**Exercise aim**. Your response should consist of the records, reproduced exactly.

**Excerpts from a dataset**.
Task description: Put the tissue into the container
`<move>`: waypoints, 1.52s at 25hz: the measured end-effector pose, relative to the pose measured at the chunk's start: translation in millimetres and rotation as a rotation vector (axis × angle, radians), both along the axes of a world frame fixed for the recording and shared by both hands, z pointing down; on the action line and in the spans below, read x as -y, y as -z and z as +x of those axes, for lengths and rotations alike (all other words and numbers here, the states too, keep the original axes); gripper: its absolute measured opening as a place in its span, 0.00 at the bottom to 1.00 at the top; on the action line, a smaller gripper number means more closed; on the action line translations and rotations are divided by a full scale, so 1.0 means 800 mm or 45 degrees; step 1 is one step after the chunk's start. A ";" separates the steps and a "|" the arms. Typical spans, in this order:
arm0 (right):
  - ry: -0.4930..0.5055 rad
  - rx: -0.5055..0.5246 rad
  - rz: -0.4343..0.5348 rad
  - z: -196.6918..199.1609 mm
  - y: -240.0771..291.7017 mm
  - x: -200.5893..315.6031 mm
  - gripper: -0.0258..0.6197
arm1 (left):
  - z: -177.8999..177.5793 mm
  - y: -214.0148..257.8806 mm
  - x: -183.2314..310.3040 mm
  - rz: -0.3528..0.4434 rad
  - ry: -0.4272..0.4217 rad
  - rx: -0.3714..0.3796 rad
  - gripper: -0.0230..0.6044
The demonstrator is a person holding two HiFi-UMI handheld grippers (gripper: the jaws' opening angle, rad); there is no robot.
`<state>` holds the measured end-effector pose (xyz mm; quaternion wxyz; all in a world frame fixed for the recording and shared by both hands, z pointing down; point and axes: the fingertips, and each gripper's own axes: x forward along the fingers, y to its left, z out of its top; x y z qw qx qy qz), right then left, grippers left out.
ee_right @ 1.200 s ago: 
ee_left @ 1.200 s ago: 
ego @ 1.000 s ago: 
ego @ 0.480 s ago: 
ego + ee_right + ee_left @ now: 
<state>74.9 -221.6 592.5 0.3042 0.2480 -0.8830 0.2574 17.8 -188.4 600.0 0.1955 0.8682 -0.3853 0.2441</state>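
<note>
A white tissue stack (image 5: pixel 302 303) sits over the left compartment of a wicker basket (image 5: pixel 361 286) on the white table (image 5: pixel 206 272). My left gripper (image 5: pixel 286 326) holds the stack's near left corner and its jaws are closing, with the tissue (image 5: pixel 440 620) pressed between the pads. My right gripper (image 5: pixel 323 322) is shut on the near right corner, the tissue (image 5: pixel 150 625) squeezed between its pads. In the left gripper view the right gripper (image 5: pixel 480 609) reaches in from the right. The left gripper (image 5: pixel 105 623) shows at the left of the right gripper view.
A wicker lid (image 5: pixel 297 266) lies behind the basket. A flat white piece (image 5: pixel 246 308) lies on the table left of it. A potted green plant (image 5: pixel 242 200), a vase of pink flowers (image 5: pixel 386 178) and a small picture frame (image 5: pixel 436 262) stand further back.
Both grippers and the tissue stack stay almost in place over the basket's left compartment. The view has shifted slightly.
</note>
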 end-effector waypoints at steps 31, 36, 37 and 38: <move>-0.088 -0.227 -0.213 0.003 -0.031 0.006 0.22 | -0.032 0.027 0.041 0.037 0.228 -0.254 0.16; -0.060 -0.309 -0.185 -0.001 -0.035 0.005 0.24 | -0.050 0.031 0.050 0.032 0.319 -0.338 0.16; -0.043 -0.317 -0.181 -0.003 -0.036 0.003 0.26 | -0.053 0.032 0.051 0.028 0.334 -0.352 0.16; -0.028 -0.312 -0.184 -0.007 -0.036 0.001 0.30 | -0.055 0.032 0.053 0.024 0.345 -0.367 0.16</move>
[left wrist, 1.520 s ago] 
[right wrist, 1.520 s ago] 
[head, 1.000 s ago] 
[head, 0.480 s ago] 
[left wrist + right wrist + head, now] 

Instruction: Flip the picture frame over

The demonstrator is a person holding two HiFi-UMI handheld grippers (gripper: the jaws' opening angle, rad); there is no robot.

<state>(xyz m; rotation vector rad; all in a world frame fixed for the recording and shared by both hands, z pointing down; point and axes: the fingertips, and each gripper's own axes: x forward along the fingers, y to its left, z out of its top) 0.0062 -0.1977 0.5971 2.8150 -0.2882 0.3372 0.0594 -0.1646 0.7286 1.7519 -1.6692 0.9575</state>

**Task response**.
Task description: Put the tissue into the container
`<move>`: waypoints, 1.52s at 25hz: the measured end-effector pose, relative to the pose measured at the chunk's start: translation in millimetres and rotation as a rotation vector (axis × angle, radians), both along the axes of a world frame fixed for the recording and shared by both hands, z pointing down; on the action line and in the spans below, read x as -y, y as -z and z as +x of those axes, for lengths and rotations alike (all other words and numbers here, the states too, keep the original axes); gripper: its absolute measured opening as a place in its span, 0.00 at the bottom to 1.00 at the top; on the action line, a smaller gripper number means more closed; on the action line translations and rotations are divided by a full scale, so 1.0 means 800 mm or 45 degrees; step 1 is one step after the chunk's start. A ";" separates the steps and a "|" the arms. Typical spans, in this order:
arm0 (right):
  - ry: -0.4930..0.5055 rad
  - rx: -0.5055..0.5246 rad
  - rz: -0.4343..0.5348 rad
  - z: -196.6918..199.1609 mm
  - y: -240.0771..291.7017 mm
  - x: -200.5893..315.6031 mm
  - gripper: -0.0258..0.6197
arm1 (left):
  - z: -177.8999..177.5793 mm
  - y: -214.0148..257.8806 mm
  - x: -183.2314..310.3040 mm
  - rz: -0.3528..0.4434 rad
  - ry: -0.4272..0.4217 rad
  - rx: -0.3714..0.3796 rad
  - gripper: -0.0230..0.6044
The demonstrator is a person holding two HiFi-UMI handheld grippers (gripper: the jaws' opening angle, rad); there is no robot.
`<state>` holds the measured end-effector pose (xyz mm; quaternion wxyz; all in a world frame fixed for the recording and shared by both hands, z pointing down; point and axes: the fingertips, and each gripper's own axes: x forward along the fingers, y to its left, z out of its top; x y z qw qx qy qz), right then left, grippers left out.
ee_right @ 1.200 s ago: 
ee_left @ 1.200 s ago: 
ego @ 1.000 s ago: 
ego @ 0.480 s ago: 
ego + ee_right + ee_left @ now: 
<state>74.9 -221.6 592.5 0.3042 0.2480 -0.8830 0.2574 17.8 -188.4 600.0 0.1955 0.8682 -0.3853 0.2441</state>
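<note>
A white tissue stack (image 5: pixel 302 303) sits over the left compartment of a wicker basket (image 5: pixel 361 286) on the white table (image 5: pixel 206 272). My left gripper (image 5: pixel 286 326) holds the stack's near left corner and its jaws are closing, with the tissue (image 5: pixel 440 620) pressed between the pads. My right gripper (image 5: pixel 323 322) is shut on the near right corner, the tissue (image 5: pixel 150 625) squeezed between its pads. In the left gripper view the right gripper (image 5: pixel 480 609) reaches in from the right. The left gripper (image 5: pixel 105 623) shows at the left of the right gripper view.
A wicker lid (image 5: pixel 297 266) lies behind the basket. A flat white piece (image 5: pixel 246 308) lies on the table left of it. A potted green plant (image 5: pixel 242 200), a vase of pink flowers (image 5: pixel 386 178) and a small picture frame (image 5: pixel 436 262) stand further back.
Both grippers and the tissue stack stay almost in place over the basket's left compartment. The view has shifted slightly.
</note>
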 end-effector waypoints at steps 31, 36, 37 and 38: <move>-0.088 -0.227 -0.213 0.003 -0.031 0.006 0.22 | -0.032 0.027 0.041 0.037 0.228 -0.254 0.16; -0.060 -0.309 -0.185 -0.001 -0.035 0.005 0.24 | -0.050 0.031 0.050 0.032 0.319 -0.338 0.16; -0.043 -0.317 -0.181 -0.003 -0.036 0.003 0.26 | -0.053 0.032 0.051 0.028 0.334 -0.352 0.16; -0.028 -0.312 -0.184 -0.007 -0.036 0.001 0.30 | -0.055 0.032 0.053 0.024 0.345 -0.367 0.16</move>
[left wrist, 1.520 s ago] 
[right wrist, 1.520 s ago] 
[head, 1.000 s ago] 
[head, 0.480 s ago] 
[left wrist + right wrist + head, now] 

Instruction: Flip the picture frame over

The demonstrator is a person holding two HiFi-UMI handheld grippers (gripper: the jaws' opening angle, rad); there is no robot.

<state>(xyz m; rotation vector rad; all in a world frame fixed for the recording and shared by both hands, z pointing down; point and axes: the fingertips, and each gripper's own axes: x forward along the fingers, y to its left, z out of its top) 0.0062 -0.1977 0.5971 2.8150 -0.2882 0.3372 0.0594 -0.1646 0.7286 1.7519 -1.6692 0.9575</state>

There is nothing else to add to the answer.